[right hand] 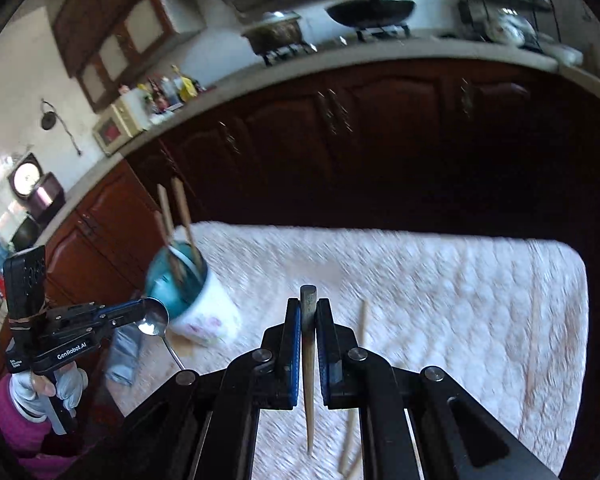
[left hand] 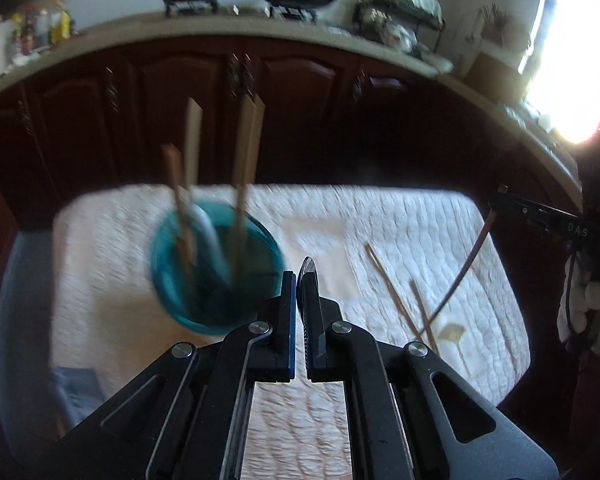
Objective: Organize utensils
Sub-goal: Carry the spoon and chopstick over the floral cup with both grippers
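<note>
**Spoon and chopstick held above the quilted table, holder cup at the left**

The left gripper [left hand: 300,280] is closed on a metal spoon [right hand: 154,316]. In the right wrist view the spoon's bowl sits at the fingertips and its thin handle hangs down below. On the side of this gripper the white writing "GenRobot.AI" can be read, and a smaller label lower on the handle is too small to read. A hand [right hand: 44,390] in a white glove holds it.

The right gripper [right hand: 308,312] is clamped on one chopstick [right hand: 309,360], which stands between the blue pads with its thick end up and its thin tip pointing down. In the left wrist view the letters "OAS" show on this gripper's side, and a gloved hand [left hand: 588,312] grips it.

The cup [right hand: 204,312], white outside with a faint flower print and teal inside, stands on the quilted cloth [left hand: 380,216] at the left. Several chopsticks [left hand: 246,168] and a pale utensil stand in it. Two more chopsticks [left hand: 392,280] lie loose on the cloth, near a small pale spoon [left hand: 454,334].
</note>
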`<state>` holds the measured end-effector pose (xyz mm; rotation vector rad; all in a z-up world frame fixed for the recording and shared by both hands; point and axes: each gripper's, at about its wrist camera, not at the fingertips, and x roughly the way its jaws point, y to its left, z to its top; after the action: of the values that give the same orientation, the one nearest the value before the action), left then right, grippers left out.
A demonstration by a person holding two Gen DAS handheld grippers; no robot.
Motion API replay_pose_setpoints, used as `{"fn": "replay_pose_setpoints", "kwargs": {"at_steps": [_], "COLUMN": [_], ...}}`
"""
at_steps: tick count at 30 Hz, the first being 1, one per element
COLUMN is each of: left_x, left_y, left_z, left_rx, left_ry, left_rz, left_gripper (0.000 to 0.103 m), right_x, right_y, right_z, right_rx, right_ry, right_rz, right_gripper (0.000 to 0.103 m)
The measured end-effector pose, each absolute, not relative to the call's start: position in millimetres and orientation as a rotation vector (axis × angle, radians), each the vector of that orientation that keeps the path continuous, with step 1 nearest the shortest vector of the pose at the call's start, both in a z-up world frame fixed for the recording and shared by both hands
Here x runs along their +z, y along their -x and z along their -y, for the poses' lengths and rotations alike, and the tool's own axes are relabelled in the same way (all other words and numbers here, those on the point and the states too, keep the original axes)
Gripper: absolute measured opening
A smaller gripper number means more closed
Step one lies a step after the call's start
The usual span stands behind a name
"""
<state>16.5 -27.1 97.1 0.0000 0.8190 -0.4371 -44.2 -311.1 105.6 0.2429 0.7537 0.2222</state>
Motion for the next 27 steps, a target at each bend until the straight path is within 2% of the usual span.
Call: {"fn": "replay_pose_setpoints", "kwargs": {"at_steps": [6,14,27], "left_x": [137,144,104], "left_y": [-26,-48,-70], "left_z": [-15,-38,-35], "left_rx": [-0.312,-0.156,-0.045], "left_ry": [-0.017,-0.083,-0.216], "left_rz": [-0.719,-0.647,-0.637], "left_gripper": [0.001,0.001,0.001], "right_x": [160,209,180], "right_y": [26,-9,-82], "right_z": [279,229,168], "right_rx": [0.309,0.373,0.385], "right_ry": [-0.217,-0.200,-0.174], "right_rz": [-0.646,-0.551,-0.613], "right_gripper": [0.007,0.007,0.007]}}
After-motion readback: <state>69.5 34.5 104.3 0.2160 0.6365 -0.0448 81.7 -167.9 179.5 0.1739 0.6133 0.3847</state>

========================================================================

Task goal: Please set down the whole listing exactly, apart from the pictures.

Task answer:
[right hand] 
[left hand] 
Objective: Organize utensils
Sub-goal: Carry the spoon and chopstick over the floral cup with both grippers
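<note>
**Spoon and chopstick held above the quilted table, holder cup at the left**

The left gripper [left hand: 300,280] is closed on a metal spoon [right hand: 154,316]. In the right wrist view the spoon's bowl sits at the fingertips and its thin handle hangs down below. On the side of this gripper the white writing "GenRobot.AI" can be read, and a smaller label lower on the handle is too small to read. A hand [right hand: 44,390] in a white glove holds it.

The right gripper [right hand: 308,312] is clamped on one chopstick [right hand: 309,360], which stands between the blue pads with its thick end up and its thin tip pointing down. In the left wrist view the letters "OAS" show on this gripper's side, and a gloved hand [left hand: 588,312] grips it.

The cup [right hand: 204,312], white outside with a faint flower print and teal inside, stands on the quilted cloth [left hand: 380,216] at the left. Several chopsticks [left hand: 246,168] and a pale utensil stand in it. Two more chopsticks [left hand: 392,280] lie loose on the cloth, near a small pale spoon [left hand: 454,334].
</note>
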`<state>` holds the measured end-effector pose (xyz mm; rotation vector rad; all in a z-up world frame fixed for the recording and shared by both hands; point and axes: each gripper's, at about its wrist camera, not at the fingertips, and x roughly the way its jaws point, y to its left, z to its top; after the action: of the values that give the same orientation, the one nearest the value before the action), left then right, grippers left out.
A demonstration by a person holding two Gen DAS handheld grippers; no robot.
Motion API replay_pose_setpoints, used as `{"fn": "replay_pose_setpoints", "kwargs": {"at_steps": [_], "COLUMN": [_], ...}}`
"""
at_steps: tick count at 30 Hz, the first being 1, one per element
COLUMN is each of: left_x, left_y, left_z, left_rx, left_ry, left_rz, left_gripper (0.000 to 0.103 m), right_x, right_y, right_z, right_rx, right_ry, right_rz, right_gripper (0.000 to 0.103 m)
The measured end-effector pose, each absolute, not relative to the call's start: position in millimetres and orientation as a rotation vector (axis × angle, radians), each the vector of that orientation that keeps the path continuous, with step 1 nearest the shortest vector of the pose at the call's start, both in a z-up world frame fixed for the recording and shared by both hands
Here x runs along their +z, y along their -x and z along their -y, for the poses' lengths and rotations alike, and the tool's own axes are relabelled in the same way (all other words and numbers here, those on the point and the states too, keep the original axes)
Gripper: absolute measured opening
A smaller gripper number means more closed
Step one lies a step after the call's start
The usual span stands behind a name
"""
<state>16.5 -27.1 97.1 0.0000 0.8190 -0.4371 -44.2 -311.1 105.6 0.2429 0.7537 0.2222</state>
Motion for the next 27 steps, a target at each bend until the straight path is within 2% of the usual span.
Call: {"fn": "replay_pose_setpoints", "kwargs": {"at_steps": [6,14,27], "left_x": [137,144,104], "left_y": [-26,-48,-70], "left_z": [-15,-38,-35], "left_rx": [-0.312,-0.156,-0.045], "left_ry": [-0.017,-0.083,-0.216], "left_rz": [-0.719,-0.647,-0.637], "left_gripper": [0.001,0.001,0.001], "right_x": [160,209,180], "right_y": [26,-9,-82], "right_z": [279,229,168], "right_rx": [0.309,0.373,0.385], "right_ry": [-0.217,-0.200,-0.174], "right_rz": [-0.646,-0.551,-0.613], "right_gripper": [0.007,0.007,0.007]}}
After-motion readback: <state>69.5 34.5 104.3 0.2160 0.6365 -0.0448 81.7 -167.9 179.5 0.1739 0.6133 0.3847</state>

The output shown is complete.